The Company and its equity-accounted subsidiaries have funded their acquisition of vessels, jack-up rigs and ultra-deepwater drilling units through a combination of equity, short-term debt and long-term debt. Providers of long-term loan facilities usually require that the loans be secured by mortgages against the assets being acquired. As at June 30, 2017 , the Company ( $1.7 billion ) and its 100% equity-accounted subsidiaries ( $834.6 million ) had a combined outstanding principal indebtedness of $2.5 billion ( December 31, 2016 : $2.5 billion ) under various credit facilities. Most of the Company’s vessels and rigs have been pledged under mortgages in respect of this outstanding indebtedness as at June 30, 2017 , excluding three 1,700 TEU container vessels, a jack-up drilling rig and two 114,000 dwt LR2 newbuilding oil product tankers.
Other Contractual Commitments and Contingencies
The Company has arranged insurance for the legal liability risks for its shipping activities with Gard P.& I. (Bermuda) Ltd, Assuranceforeningen Skuld (Gjensidig), The Steamship Mutual Underwriting Association Limited, The Korea Shipowner’s Mutual Protection & Indemnity Association, The West of England Ship Owners Mutual Insurance Association (Luxembourg), North of England P&I Association Limited, The Standard Club Europe Ltd and The United Kingdom Mutual Steam Ship Assurance Association (Europe) Limited, all of which are mutual protection and indemnity associations. The Company is subject to calls payable to the associations based on the Company’s claims record in addition to the claims records of all other members of the associations. A contingent liability exists to the extent that the claims records of the members of the associations in the aggregate show significant deterioration, which may result in additional calls on the members.
SFL Deepwater, SFL Hercules and SFL Linus are wholly-owned subsidiaries of the Company accounted for using the equity method. Accordingly, their assets and liabilities are not consolidated in the Company's Consolidated Balance Sheets, but are presented on a net basis under “Investment in associated companies”. As of June 30, 2017 , their combined borrowings amounted to $834.6 million ( December 31, 2016 : $883.4 million ) and the Company guaranteed $235 million ( December 31, 2016 : $240 million ) of this debt which is secured by first priority mortgages over the relevant rigs.
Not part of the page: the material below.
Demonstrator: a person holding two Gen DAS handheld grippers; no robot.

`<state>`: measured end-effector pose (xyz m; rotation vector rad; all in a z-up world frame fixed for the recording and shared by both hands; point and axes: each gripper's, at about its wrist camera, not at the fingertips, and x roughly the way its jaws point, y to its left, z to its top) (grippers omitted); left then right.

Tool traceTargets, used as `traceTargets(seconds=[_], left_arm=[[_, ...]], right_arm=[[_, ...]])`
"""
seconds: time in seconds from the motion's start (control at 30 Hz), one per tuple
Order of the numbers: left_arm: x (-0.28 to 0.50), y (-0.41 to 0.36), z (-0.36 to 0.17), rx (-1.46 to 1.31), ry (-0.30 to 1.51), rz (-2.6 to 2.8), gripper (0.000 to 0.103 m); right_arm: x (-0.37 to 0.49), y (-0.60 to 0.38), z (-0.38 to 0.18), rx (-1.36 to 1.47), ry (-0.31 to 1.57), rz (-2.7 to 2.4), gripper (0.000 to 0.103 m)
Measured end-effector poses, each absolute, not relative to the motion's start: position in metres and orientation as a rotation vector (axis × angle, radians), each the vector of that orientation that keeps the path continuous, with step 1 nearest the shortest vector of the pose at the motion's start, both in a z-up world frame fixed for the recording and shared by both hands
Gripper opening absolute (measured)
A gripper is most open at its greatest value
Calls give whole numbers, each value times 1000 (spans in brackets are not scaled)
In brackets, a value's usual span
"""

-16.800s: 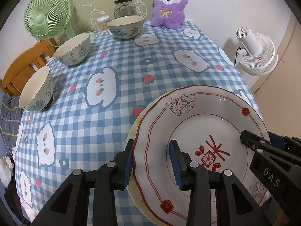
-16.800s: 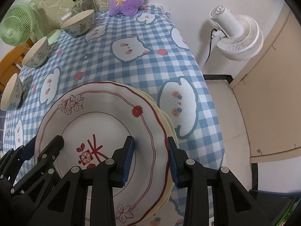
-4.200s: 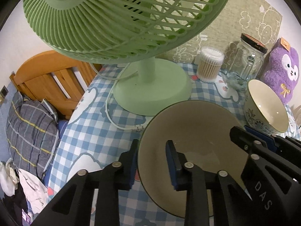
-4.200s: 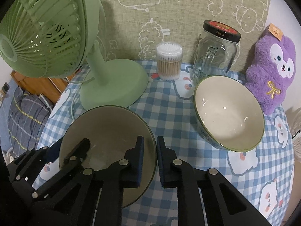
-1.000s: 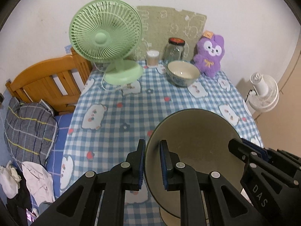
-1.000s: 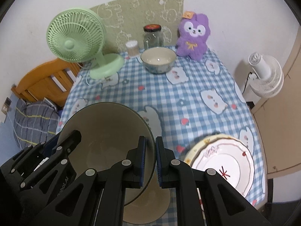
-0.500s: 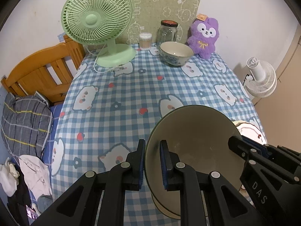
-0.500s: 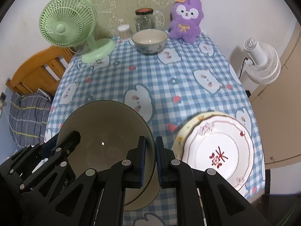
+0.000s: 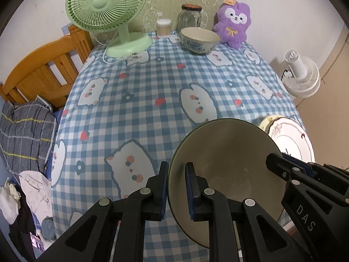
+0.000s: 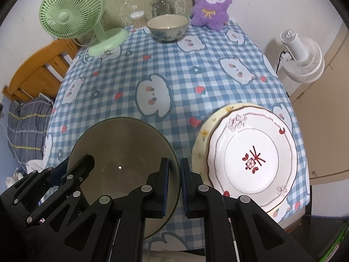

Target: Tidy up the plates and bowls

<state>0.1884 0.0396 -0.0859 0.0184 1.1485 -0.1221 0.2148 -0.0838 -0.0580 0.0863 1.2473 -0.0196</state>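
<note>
A cream bowl (image 9: 226,174) is held above the near part of the desk (image 9: 152,83) by both tools. The left tool (image 9: 176,187) is clamped on the bowl's left rim, one finger outside the wall and one inside; the right tool (image 10: 180,185) is clamped on the opposite rim in the same way. Both tools are angled forward and down over the desk, and each is seen at the edge of the other's view.

The bowl is tilted, its plain cream inside turned toward the cameras, with a thin dark rim line. Whether it touches the cloth cannot be told.

Just to its right, near the desk's right front edge, a white plate (image 10: 253,157) with red trim and a red centre mark is stacked on a yellowish plate (image 10: 201,135). A second bowl (image 10: 167,27) with blue pattern stands at the far end, between a green fan (image 10: 72,11) and a purple plush (image 10: 210,2), with a jar (image 10: 162,2) and a swab tub (image 10: 138,18) behind it.

The checked middle of the desk is bare. A wooden bed frame (image 9: 41,69) lies past the left edge, a white fan (image 10: 302,59) past the right.
</note>
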Motion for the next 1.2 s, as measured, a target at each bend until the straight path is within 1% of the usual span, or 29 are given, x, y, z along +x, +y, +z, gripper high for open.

In September 2017, amendments were made to the facility agreements whereby the minimum guarantee amounts will be $75 million for SFL Deepwater, $70 million for SFL Hercules and $90 million for SFL Linus, and increased by any net cash amounts received by the Company from the relevant subsidiaries.
In addition, the Company has assigned all claims it may have under its secured loans to SFL Deepwater, SFL Hercules and SFL Linus, in favor of the lenders under the respective credit facilities. These loans had a total outstanding balance of $314.0 million at June 30, 2017 ( December 31, 2016 : $330.7 million ) and are secured by second priority mortgages over each of the rigs, which have been assigned to the lenders under the respective credit facilities. The lenders under the respective credit facilities have also been granted a first priority pledge over all shares of the relevant asset owning subsidiaries.
In June 2017, the Company facilitated a performance guarantee in favour of an oil company relating to a new contract for the drillship Deepsea Metro 1, which is owned by Golden Close, a related party. The guarantee has a maximum liability limited to $18.0 million , a maturity of up to 6 months, and is secured under a first lien mortgage over the drillship, ranking ahead of other secured claims. The guarantee is fully indemnified by Golden Close. In September 2017, the performance guarantee was canceled.
At June 30, 2017 , the Company had commitments under contracts to acquire newbuilding vessels totaling $65.2 million ( December 31, 2016 : $76.1 million ). There were no other material contractual commitments at June 30, 2017 .
The Company is routinely party both as plaintiff and defendant to lawsuits in various jurisdictions under charter hire obligations arising from the operation of its vessels in the ordinary course of business. The Company believes that the resolution of such claims will not have a material adverse effect on its results of operations or financial position. The Company has not recognized any contingent gains or losses arising from the pending results of any such law suits.



32



17.
CONSOLIDATED VARIABLE INTEREST ENTITIES

As at June 30, 2017 , the Company’s consolidated financial statements included 26 variable interest entities, all of which are wholly-owned subsidiaries. These subsidiaries own vessels with existing charters during which related and third parties have fixed price options to purchase the respective vessels, at dates varying from April 2018 to July 2025 . It has been determined that the Company is the primary beneficiary of these entities, as none of the purchase options are deemed to be at bargain prices and none of the charters include sales options.
At June 30, 2017 , the vessel of two of these entities is accounted for as a direct financing lease with a carrying value of $21.7 million , unearned lease income of $2.3 million and estimated residual value of $5.8 million . The outstanding loan balance in this entity is $6.0 million , of which the short-term portion is $ nil .
The other 24 fully consolidated variable interest entities each own vessels which are accounted for as operating lease assets, with a total net book value at June 30, 2017 , of $546.6 million . The outstanding loan balances in these entities total $243.4 million , of which the short-term portion is $13.9 million .


18.
SUBSEQUENT EVENTS

In July 2017, the Company redeemed in cash the full outstanding amount under the NOK600 million senior unsecured bonds due 2017.
In July 2017, the Company agreed to sell the 1997-built Suezmax vessel Front Ardenne to an unrelated third party. The agreed net sales price for the vessel is approximately $12 million , including compensation receivable from Frontline Shipping for the early termination of the charters. Front Ardenne was delivered to its new owner in August 2017.
In August 2017, the Company agreed to extend the charters, at a lower charter rate, for two car carriers Glovis Conductor and Glovis Composer until mid-2018 from the current expiry in late August 2017 and late September 2017, respectively.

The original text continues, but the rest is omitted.